[The task]
Please repeat exactly the lines below from the one containing "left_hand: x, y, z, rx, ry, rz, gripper" down to the one containing "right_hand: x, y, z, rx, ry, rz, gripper", both included, and nothing else.

[Supplied material]

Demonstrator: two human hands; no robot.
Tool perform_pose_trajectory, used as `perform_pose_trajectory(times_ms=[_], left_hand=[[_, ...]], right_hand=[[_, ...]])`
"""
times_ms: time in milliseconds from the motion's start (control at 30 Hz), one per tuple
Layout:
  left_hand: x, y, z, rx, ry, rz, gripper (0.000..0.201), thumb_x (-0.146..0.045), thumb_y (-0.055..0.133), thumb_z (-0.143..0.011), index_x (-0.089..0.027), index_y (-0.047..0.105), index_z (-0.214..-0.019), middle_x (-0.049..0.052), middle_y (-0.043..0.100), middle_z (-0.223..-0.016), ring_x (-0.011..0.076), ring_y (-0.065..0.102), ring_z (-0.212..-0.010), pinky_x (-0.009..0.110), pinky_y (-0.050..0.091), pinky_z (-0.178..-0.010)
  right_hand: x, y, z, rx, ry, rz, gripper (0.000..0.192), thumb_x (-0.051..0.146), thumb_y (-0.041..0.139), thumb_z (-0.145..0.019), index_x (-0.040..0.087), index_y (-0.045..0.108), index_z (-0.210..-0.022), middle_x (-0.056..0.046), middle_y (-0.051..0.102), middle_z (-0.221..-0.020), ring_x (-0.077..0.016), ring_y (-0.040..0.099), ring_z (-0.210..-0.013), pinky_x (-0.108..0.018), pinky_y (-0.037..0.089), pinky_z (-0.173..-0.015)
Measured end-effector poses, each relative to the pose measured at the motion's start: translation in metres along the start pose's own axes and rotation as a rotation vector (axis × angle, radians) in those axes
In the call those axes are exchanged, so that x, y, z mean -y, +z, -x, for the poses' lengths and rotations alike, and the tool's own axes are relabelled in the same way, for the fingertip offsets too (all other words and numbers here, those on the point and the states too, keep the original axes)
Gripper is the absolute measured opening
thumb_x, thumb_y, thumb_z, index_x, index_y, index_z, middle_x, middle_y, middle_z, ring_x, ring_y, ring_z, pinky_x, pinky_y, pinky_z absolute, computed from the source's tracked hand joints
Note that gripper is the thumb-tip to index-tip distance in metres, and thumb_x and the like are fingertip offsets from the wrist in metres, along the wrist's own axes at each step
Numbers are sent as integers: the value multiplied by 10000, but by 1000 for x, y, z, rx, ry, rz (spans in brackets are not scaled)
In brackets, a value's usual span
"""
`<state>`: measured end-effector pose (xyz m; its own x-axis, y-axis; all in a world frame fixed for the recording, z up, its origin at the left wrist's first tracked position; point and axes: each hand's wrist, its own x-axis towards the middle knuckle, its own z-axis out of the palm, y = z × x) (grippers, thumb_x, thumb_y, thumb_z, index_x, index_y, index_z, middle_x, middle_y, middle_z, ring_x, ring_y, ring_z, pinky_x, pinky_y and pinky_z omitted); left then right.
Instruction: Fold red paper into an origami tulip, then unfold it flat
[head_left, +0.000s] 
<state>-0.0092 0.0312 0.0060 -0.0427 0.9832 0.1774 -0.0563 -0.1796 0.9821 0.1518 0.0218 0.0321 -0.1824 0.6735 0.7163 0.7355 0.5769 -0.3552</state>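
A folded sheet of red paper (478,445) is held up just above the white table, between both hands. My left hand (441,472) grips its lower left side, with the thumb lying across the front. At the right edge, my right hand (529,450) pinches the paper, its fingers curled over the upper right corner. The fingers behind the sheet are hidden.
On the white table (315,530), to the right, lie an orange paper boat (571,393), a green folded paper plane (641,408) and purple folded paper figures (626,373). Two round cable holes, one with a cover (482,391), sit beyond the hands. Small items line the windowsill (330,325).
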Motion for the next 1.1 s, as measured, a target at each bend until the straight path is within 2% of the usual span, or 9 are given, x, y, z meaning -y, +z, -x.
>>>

[Exercise response]
  left_hand: x, y, z, rx, ry, rz, gripper (0.000..0.201), thumb_x (-0.146..0.045), thumb_y (-0.055..0.133), thumb_z (-0.143..0.011), index_x (-0.089..0.027), index_y (-0.047..0.105), index_z (-0.214..-0.019), middle_x (-0.049..0.052), middle_y (-0.043..0.100), middle_z (-0.223..-0.016), ring_x (-0.011..0.076), ring_y (-0.065..0.102), ring_z (-0.212..-0.010), pinky_x (-0.009..0.110), pinky_y (-0.050..0.091), pinky_z (-0.178..-0.010)
  right_hand: x, y, z, rx, ry, rz, gripper (0.000..0.192), thumb_x (-0.051..0.146), thumb_y (-0.041..0.139), thumb_z (-0.145..0.019), index_x (-0.040..0.087), index_y (-0.045..0.108), index_z (-0.210..-0.022), middle_x (-0.056..0.046), middle_y (-0.051..0.102), middle_z (-0.221..-0.020), ring_x (-0.077..0.016), ring_y (-0.040..0.099), ring_z (-0.210..-0.013), pinky_x (-0.108..0.018), pinky_y (-0.037..0.089), pinky_z (-0.173..-0.015)

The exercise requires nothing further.